Pouring my coffee early one morning, an old magnet on the fridge caught my eye. I remember when and where I bought this magnet. I was at a small boutique, in Minneapolis. A block away from the first apartment I lived in with my then boyfriend, now husband. In our relationship at that time, communication seemed to be challenging. Ten years later, after so much time and such big blessings and life milestones, such as: marriage, buying a home, kids, we are still here in the midst of poor communication. In fact, it’s become so poor that it’s unhealthy, for both of us. No one person is to blame, but we both need to take accountability to give our marriage the light and water that it needs to grow and flourish.
The magnet does the job it was made to do.
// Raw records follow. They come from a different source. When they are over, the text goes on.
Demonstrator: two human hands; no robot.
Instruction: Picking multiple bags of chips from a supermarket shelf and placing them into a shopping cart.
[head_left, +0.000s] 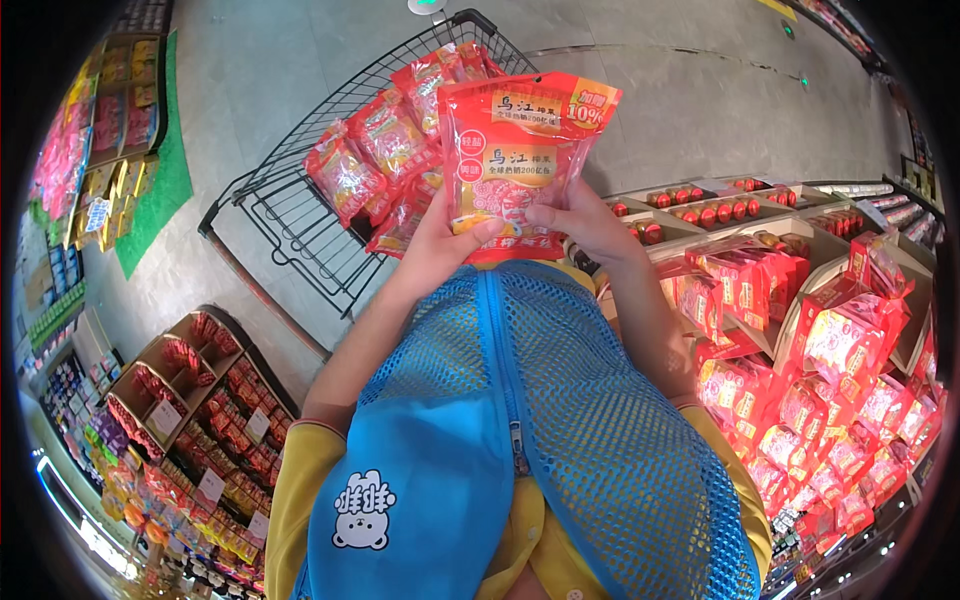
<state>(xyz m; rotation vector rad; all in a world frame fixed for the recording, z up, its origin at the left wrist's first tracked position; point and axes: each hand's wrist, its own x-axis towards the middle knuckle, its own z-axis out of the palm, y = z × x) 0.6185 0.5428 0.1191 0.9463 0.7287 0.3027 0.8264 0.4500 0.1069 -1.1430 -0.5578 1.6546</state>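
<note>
Between my two hands a red plastic food pouch is held up, its printed face towards me. My left hand grips the pouch's lower left side, thumb across the front. On the lower right side, my right hand has its thumb pressed on the front too. Just beyond the pouch is a black wire shopping cart. Several similar red pouches lie heaped in it, some partly hidden behind the held one.
To the right, a display shelf carries red pouches and red-lidded jars. At the lower left stands a compartmented snack rack. The cart's handle bar runs close to my left arm. Another goods shelf edges the grey floor.
</note>
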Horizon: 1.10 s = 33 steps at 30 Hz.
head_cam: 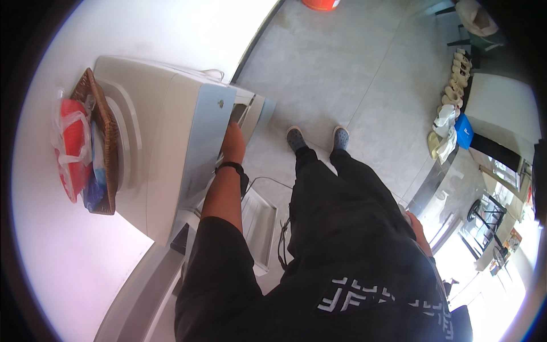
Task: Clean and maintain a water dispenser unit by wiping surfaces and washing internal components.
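Observation:
My left hand [234, 143], with a black band at the wrist, reaches down to the front of a white appliance [160, 115] with a pale blue front panel [209, 124]. Its fingers are partly hidden at an opening beside a pulled-out, drawer-like part [253, 112], and their grip cannot be made out. Low by my right thigh hangs my right hand [419, 233], largely covered by my dark clothing. A small greyish-white thing [404, 209] shows at its fingers, but whether it is held is unclear.
A wicker basket [112, 149] with a red item in clear plastic [72, 145] sits on the appliance. Near my legs are a shallow white tray [260, 228] and a thin cable [273, 180]. Shoes [455, 85] and a blue box [464, 131] line the right side. A red bucket-like container [321, 4] stands ahead.

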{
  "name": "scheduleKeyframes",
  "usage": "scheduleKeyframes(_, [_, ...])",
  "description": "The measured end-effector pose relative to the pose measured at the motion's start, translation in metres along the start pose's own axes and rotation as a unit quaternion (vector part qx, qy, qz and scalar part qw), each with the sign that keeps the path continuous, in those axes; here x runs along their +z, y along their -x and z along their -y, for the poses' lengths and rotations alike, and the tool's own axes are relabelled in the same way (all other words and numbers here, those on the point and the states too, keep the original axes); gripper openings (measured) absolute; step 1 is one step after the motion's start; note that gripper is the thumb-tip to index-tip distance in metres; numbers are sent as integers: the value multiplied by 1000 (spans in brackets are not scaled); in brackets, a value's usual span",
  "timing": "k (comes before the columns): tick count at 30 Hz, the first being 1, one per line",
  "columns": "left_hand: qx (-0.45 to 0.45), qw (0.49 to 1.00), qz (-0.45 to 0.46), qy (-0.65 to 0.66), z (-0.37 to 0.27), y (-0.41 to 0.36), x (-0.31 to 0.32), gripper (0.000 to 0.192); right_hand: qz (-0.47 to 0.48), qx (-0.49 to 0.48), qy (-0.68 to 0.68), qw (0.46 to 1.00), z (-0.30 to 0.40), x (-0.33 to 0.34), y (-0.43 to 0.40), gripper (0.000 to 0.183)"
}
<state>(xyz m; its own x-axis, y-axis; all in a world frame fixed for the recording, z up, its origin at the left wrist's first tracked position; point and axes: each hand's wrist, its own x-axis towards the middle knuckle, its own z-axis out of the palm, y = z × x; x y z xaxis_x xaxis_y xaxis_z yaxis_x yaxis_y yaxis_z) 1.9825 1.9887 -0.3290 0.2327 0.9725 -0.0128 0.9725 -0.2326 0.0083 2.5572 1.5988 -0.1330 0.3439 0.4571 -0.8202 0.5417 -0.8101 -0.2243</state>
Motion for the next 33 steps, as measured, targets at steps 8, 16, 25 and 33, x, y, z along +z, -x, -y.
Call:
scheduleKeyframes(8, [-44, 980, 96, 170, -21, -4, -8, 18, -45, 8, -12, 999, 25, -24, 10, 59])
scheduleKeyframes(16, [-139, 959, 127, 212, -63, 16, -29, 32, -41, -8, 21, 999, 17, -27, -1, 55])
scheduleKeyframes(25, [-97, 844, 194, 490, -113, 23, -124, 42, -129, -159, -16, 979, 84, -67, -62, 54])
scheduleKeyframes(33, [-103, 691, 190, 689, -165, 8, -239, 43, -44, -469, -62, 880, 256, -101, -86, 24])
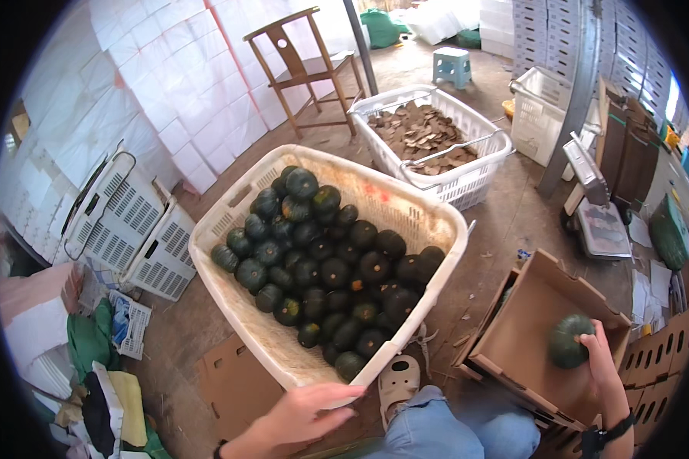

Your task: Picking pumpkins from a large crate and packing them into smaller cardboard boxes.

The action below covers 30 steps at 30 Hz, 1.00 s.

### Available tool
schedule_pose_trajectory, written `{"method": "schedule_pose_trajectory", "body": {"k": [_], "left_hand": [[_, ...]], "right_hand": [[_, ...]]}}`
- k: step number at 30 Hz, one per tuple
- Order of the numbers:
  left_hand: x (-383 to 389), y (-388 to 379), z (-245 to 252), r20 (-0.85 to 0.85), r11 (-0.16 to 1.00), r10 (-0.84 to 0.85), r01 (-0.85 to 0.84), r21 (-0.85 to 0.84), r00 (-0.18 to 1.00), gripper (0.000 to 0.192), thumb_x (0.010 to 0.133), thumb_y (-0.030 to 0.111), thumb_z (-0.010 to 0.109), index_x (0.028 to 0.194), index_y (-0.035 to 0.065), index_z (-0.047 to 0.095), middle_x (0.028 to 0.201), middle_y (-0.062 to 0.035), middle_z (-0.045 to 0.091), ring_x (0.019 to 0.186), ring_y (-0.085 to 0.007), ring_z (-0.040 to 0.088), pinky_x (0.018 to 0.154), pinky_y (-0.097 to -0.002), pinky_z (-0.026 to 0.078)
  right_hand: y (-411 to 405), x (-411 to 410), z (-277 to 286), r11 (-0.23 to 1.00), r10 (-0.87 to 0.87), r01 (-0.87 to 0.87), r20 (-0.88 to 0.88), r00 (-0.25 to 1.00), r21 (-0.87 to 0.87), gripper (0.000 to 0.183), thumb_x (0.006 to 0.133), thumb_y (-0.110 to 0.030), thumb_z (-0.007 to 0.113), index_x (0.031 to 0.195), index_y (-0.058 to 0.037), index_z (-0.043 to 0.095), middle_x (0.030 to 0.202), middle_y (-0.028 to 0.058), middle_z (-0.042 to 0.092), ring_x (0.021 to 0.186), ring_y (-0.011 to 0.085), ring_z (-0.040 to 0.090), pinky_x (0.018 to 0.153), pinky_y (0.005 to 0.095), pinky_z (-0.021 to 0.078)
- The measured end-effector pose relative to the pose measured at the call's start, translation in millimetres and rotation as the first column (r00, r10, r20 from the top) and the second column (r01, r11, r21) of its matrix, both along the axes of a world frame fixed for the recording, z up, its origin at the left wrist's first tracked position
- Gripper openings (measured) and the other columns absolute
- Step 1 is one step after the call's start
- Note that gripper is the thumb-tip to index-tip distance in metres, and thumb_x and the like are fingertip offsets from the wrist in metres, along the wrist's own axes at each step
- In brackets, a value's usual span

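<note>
My right hand (600, 358) grips a dark green, round squash (568, 341) by its stem end, inside a cardboard box (519, 330) at the right. No other squash shows in this box. At the bottom, my left hand (307, 416) reaches over the near corner of a large white plastic crate (407, 209); its fingers are extended and hold nothing. Whether it rests on the rim, I cannot tell. Many dark green squashes (334, 272) lie heaped in that crate, some with orange or yellow patches.
Behind stands a white basket (488, 158) of brown pieces (422, 135). A wooden chair (298, 69), a blue stool (452, 66) and a metal post (574, 97) stand farther back. A scale (603, 229) is at right, stacked crates (115, 212) at left. Pliers (423, 344) lie near my shoe.
</note>
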<state>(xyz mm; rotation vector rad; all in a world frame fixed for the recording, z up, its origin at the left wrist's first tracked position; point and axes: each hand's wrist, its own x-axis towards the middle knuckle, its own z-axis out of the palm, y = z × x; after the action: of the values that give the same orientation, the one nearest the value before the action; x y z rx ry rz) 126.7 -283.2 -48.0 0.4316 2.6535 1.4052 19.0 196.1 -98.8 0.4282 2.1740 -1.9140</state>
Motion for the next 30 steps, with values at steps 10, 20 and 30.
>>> {"method": "schedule_pose_trajectory", "body": {"k": [10, 20, 30], "left_hand": [[-170.3, -102.2, -85.0, 0.302, 0.366, 0.157, 0.229, -0.902, 0.940, 0.042, 0.086, 0.033, 0.058, 0.124, 0.0165, 0.055, 0.097, -0.0131, 0.068, 0.092, -0.0338, 0.065, 0.078, -0.0411, 0.053], [-226.7, -157.8, -228.8, 0.533, 0.447, 0.321, 0.371, -0.814, 0.783, 0.068, 0.070, 0.040, 0.069, 0.129, 0.0157, 0.048, 0.110, -0.0184, 0.064, 0.103, -0.0359, 0.060, 0.089, -0.0419, 0.048], [-280.8, -94.0, -191.7, 0.173, 0.665, 0.136, 0.040, -0.746, 0.975, 0.064, 0.075, 0.042, 0.069, 0.125, 0.0103, 0.045, 0.113, -0.0217, 0.059, 0.103, -0.0383, 0.058, 0.084, -0.0449, 0.048]], "right_hand": [[-34.5, 23.6, 43.8, 0.098, 0.523, 0.087, -0.126, 0.843, 0.991, 0.046, 0.096, -0.030, 0.039, 0.135, -0.0042, 0.039, 0.144, 0.0213, 0.030, 0.131, 0.0388, 0.032, 0.107, 0.0475, 0.0259], [-31.3, 91.6, 76.5, 0.098, 0.583, 0.143, -0.173, 0.794, 0.985, 0.035, 0.096, -0.025, 0.051, 0.124, -0.0039, 0.055, 0.128, 0.0191, 0.051, 0.120, 0.0369, 0.046, 0.099, 0.0453, 0.0399], [-70.7, 47.8, 76.4, 0.200, 0.730, 0.058, -0.188, 0.657, 0.978, 0.026, 0.092, -0.014, 0.057, 0.116, -0.0037, 0.060, 0.122, 0.0179, 0.055, 0.114, 0.0372, 0.052, 0.095, 0.0452, 0.0434]]}}
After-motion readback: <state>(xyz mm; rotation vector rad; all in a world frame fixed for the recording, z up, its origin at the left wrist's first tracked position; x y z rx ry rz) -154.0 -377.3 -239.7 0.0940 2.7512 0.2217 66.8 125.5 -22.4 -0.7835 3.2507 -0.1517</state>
It is strong enough to hold up the beautiful artwork that our kids make. However, I bought it then for another purpose, in hopes that it would get my husband to think, “yes, let’s take a step into courage, faith, kindness, and love”, I bought it then as an invitation that I thought we both needed for space for an open dialogue.
The magnet says, “This year, let’s say the things we never said. Let’s forgive the things we never could. Let’s love like no lessons have been learned. Let’s dream like we have the chance and live like we have no other.” -Jodi Hills. Not exactly words that I live by, because the word of the Bible is now what fuels my soul, but the opening phrase, “Let’s say the things we never said” I wanted us both to take as an action.
This morning, this phrase has me wondering, have I left things unsaid? No, I know that I’ve treaded the water, I know there’s been times I’ve felt like I was sinking and then pushing myself to pour out, hoping, waiting for the life raft that my husband would throw, but I still wait. I’ve tiptoed on eggshells and felt the wrath from breaking them. I’ve approached more hard conversations trying to increase vulnerability and trust than I can count. The letters I’ve strategically written using “I” statements, the attempts to bring truth without emotion to a conversation so that I was heard. The things I’ve said are left unheard.
We are two people forging a path to make a life together, intentionally or unintentionally influencing one another. However, the way we step forward contradicts one another often and causes one to stumble. I am often reminded of Proverbs 27:17, “iron sharpens iron”. Who will sharpen who? How do we agree to disagree in some ways and compromise in others?
I must own my reactions, accept what I cannot change, and push myself forward, directing my steps and energy to where God calls me to go. No longer attempting to make someone see, understand, or bring justice to poor behavior. It’s my decision to grow though challenges and no longer just go through and give the rest to God. Stepping into accountability, repentance, and transformation. I know in my heart of hearts that only God can transform someone, and I can’t force his timing.
In closing I write, let anger be no more. Let bitterness and resentment fly away like a bird in the autumn sky. Heal our marriage and help us thrive for only in your will, walking with Christ are we alive. Transform me into the woman, wife, mother, daughter you call me to be. Transform my marriage into the covenant in which you created it for.